BEGIN

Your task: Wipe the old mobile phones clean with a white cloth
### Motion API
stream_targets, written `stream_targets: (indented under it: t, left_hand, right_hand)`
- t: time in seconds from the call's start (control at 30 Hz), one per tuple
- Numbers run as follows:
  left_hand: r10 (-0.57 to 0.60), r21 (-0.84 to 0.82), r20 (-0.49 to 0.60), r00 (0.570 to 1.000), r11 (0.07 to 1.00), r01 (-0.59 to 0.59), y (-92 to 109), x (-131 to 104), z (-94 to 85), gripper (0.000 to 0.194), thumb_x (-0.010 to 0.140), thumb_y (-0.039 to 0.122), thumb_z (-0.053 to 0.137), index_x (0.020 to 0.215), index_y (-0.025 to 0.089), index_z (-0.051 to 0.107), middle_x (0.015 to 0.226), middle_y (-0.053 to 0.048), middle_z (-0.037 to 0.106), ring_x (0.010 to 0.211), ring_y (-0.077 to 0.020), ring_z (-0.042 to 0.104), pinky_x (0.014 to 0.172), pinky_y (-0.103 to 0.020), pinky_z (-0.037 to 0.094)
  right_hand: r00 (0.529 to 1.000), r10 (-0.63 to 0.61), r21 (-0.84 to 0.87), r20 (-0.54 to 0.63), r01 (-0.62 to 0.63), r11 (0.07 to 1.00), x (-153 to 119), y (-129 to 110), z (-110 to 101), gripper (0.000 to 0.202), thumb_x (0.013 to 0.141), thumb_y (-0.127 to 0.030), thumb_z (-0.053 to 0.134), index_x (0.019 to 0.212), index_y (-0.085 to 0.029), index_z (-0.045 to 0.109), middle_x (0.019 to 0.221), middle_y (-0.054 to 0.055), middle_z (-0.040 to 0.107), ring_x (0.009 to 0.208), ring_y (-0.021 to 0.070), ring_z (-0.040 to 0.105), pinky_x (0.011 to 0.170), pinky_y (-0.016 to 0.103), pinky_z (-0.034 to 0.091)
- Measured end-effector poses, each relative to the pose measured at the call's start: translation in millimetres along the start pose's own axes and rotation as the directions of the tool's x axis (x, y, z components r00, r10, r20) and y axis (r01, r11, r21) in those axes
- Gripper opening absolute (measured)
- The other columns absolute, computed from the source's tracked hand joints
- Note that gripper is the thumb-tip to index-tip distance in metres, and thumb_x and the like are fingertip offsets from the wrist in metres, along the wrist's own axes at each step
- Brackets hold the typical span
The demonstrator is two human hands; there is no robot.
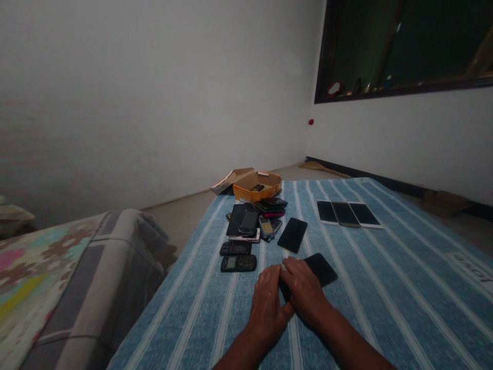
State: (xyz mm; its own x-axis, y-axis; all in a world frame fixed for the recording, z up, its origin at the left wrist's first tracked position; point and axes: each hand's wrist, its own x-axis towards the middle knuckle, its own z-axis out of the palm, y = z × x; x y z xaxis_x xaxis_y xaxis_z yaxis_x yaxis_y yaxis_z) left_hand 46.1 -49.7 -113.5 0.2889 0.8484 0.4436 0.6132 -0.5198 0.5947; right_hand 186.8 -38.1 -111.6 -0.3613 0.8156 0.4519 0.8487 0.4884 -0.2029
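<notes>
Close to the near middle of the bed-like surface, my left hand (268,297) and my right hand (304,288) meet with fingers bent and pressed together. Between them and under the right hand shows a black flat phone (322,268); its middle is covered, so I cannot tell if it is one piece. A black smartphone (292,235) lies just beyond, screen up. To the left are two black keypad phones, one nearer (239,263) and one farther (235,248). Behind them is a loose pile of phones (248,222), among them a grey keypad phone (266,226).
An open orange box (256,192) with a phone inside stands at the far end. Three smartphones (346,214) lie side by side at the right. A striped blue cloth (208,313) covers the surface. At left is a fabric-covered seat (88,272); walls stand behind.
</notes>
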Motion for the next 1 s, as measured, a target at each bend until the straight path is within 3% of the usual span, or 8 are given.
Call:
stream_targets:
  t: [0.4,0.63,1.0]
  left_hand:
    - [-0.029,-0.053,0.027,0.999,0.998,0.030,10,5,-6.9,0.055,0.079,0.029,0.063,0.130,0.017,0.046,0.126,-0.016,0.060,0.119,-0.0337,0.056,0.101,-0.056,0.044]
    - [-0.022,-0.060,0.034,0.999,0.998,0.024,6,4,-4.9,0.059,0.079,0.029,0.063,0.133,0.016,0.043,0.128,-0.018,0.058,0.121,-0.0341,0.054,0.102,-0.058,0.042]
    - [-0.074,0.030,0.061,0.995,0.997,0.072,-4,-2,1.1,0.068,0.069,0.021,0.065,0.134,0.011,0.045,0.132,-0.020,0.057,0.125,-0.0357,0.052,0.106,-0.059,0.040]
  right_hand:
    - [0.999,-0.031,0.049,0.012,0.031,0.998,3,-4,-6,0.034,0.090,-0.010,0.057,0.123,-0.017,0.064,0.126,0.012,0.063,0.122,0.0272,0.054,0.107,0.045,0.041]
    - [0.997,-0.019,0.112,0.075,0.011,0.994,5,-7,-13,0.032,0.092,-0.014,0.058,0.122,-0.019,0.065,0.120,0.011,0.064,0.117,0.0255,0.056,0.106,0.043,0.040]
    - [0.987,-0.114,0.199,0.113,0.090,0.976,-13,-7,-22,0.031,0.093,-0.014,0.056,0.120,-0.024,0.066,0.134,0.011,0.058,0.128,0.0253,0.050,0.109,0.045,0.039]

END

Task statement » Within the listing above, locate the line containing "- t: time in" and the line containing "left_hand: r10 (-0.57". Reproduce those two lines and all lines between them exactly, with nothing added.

Response area »
- t: time in seconds from the call's start (control at 30 Hz), one per tuple
- Numbers run as follows:
  left_hand: r10 (-0.57 to 0.60), r21 (-0.84 to 0.82), r20 (-0.49 to 0.60), r00 (0.570 to 1.000), r11 (0.07 to 1.00), r01 (-0.59 to 0.59), y (-92 to 109), x (-131 to 104), z (-94 to 85), gripper (0.000 to 0.194), thumb_x (-0.010 to 0.140), thumb_y (-0.039 to 0.122), thumb_z (-0.053 to 0.137), index_x (0.020 to 0.215), index_y (-0.025 to 0.089), index_z (-0.051 to 0.107), middle_x (0.015 to 0.226), middle_y (-0.053 to 0.048), middle_z (-0.037 to 0.106), ring_x (0.010 to 0.211), ring_y (-0.077 to 0.020), ring_z (-0.042 to 0.104), pinky_x (0.014 to 0.172), pinky_y (-0.103 to 0.020), pinky_z (-0.037 to 0.094)

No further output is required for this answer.